Para determinar se existiu uma prática comercial desleal, recorremos ao Decreto-Lei n.º 57/2008, de 26 de março. Este regime pode ser analisado numa estrutura de pirâmide, em três níveis de análise diferentes: listagem normativa (arts. 8.º e 12.º), que indica práticas enganosas e agressivas em qualquer circunstância; práticas comerciais desleais em especial [art. 6.º-b) e c)]; cláusula geral (arts. 4.º e 5.º).

A prática em apreço não se enquadra nas listas dos arts. 8.º e 12.º, pelo que cabe averiguar se estamos perante uma prática comercial desleal em especial. Ao abrigo dos arts. 9.º-1-a) e 10.º-c), aplicáveis por remissão do art. 6.º-b), é discutível se a omissão do preço se traduz numa omissão de informação com requisitos substanciais para a decisão negocial. Atendendo às circunstâncias do caso concreto, nomeadamente o preço exorbitante do vinho, consideramos que sim, pois trata-se de uma informação de relevo, que interferiria, com elevada probabilidade, na decisão negocial do consumidor. Deste modo, esta informação deveria ter sido transmitida pelo profissional, através do seu representante (empregado), e não foi, impossibilitando Joaquim de tomar uma decisão negocial esclarecida.

Embora Joaquim não tenha especificado as bebidas no ato da reserva, tendo em conta o contexto e o preço médio da refeição, entendemos que foi tacitamente acordado um limite para o custo do vinho. O entendimento esperado de um cliente colocado na posição de Joaquim seria o de que o vinho não custaria mais de € 30, o preço médio de uma garrafa de vinho num restaurante.

Por este motivo, consideramos que se verificou uma prática comercial desleal especial por omissão.

Se dúvidas ainda existissem, chegaríamos à mesma conclusão através do nível seguinte de análise, a cláusula geral, plasmada no art. 5.º-1. Esta cláusula inclui quatro requisitos cumulativos[1]: (i) relação jurídica de consumo; (ii) existência de uma  prática comercial; (iii) contrariedade à diligência profissional; (iv) suscetibilidade da distorção do comportamento económico do consumidor.
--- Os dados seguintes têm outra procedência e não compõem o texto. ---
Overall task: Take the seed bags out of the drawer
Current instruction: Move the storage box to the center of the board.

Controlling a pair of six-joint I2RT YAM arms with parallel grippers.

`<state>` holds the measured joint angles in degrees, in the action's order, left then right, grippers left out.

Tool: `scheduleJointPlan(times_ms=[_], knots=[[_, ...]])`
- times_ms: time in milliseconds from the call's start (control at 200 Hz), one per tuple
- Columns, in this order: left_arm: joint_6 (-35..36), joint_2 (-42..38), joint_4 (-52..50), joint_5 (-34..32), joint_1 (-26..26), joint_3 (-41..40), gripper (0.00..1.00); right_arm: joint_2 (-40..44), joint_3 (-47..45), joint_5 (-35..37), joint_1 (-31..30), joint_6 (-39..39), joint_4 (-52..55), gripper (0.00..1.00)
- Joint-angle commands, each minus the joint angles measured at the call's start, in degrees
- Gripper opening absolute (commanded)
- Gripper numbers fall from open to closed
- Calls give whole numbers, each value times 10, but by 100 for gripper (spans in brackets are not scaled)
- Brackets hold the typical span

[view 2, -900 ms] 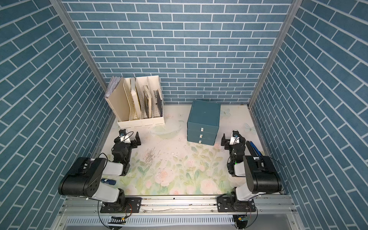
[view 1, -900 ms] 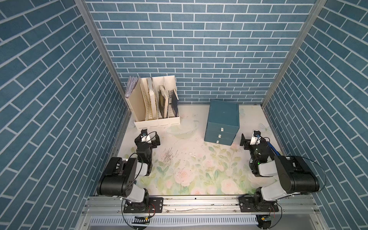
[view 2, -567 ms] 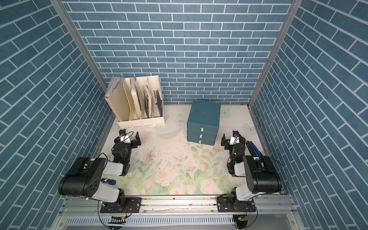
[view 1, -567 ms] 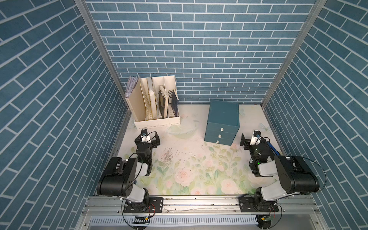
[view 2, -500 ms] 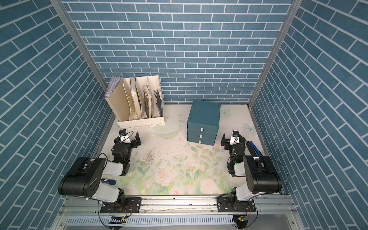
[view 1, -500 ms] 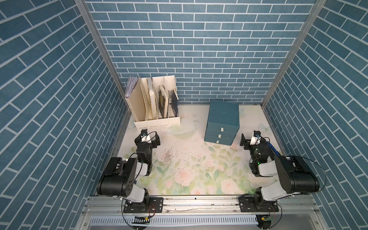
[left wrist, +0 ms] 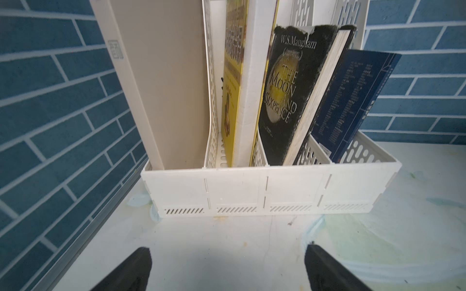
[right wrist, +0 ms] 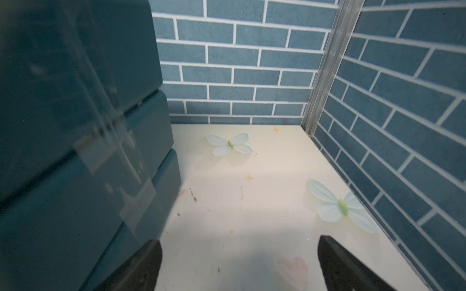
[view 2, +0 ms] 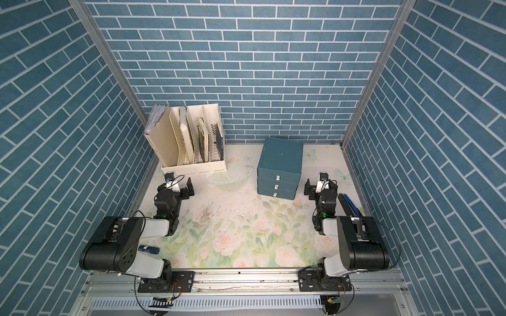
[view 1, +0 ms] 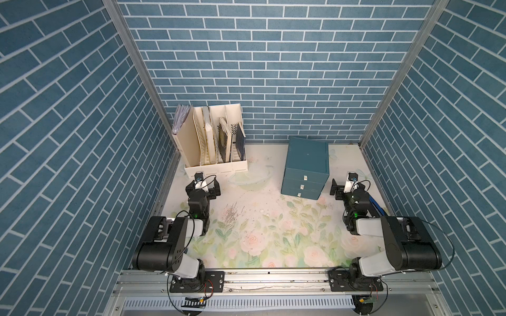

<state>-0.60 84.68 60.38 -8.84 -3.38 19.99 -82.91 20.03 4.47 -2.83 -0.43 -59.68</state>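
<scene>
- The floral table (view 1: 260,219) carries everything.
- The cream file rack (view 1: 219,171) stands at the table's 11 o'clock.
- The teal cabinet (view 1: 306,156) sits at 1 o'clock.
- The drawer (view 1: 310,194), the cabinet's lowest, is shut, so what it holds is hidden.
- The right gripper (view 1: 349,188), jaws wide and empty, is just beside the cabinet at its 4 o'clock.
- The left gripper (view 1: 202,187), equally wide and empty, is at the rack's 6 o'clock.

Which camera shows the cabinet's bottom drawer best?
The top views: the drawer, lowest of three, faces them whole, shut, white tab visible. The right wrist view catches only a blurred close-up of its corner; the left wrist view shows the file rack instead.
</scene>
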Motion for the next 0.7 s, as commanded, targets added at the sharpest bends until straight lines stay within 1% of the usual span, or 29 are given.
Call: scheduleJointPlan(times_ms=[0,105,265,390,585,695], knots=[[3,-17,-58,-3,-1,11,100,31,18,21,1,-1,81,100],[12,-35,-100,2,-6,31,100,50,58,25,1,11,153,100],[19,-61,-216,6,-10,102,100,71,118,31,1,27,240,100],[11,-76,-274,20,-20,142,100,80,173,31,1,41,308,100],[-35,-78,-375,56,-39,218,100,88,254,-7,1,75,398,100],[-44,-63,-422,72,-65,266,100,79,299,-54,3,96,432,100]])
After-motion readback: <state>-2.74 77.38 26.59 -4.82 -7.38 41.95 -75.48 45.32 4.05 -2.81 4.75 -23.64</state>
Tendo já sido feita a verificação relativa aos pontos (i) e (ii), passamos a dedicar a nossa atenção aos pontos (iii) e (iv).

Tendo em conta o preço avultado do vinho comparado com o preço da refeição, seria expectável que o profissional, ao sugeri-lo, informasse o cliente, evitando que este fosse surpreendido em momento posterior. O comportamento não foi honesto, contrariando a diligência profissional que incumbe ao profissional.

A falta de honestidade teve como efeito o cliente ter um comportamento diferente daquele que teria caso tivesse todas as informações. Atendendo ao preço avultado do vinho, é (quase) certo que Joaquim adotaria um comportamento diferente se tivesse sido informado, não aceitando a proposta.

Paralelamente, a determinação do valor do vinho não resultou de um acordo entre as partes, tendo sido definido um valor de forma unilateral por parte do restaurante (em respeito pelas regras de fixação de preços que não cabe aqui aprofundar), valor este que não foi comunicado a Joaquim.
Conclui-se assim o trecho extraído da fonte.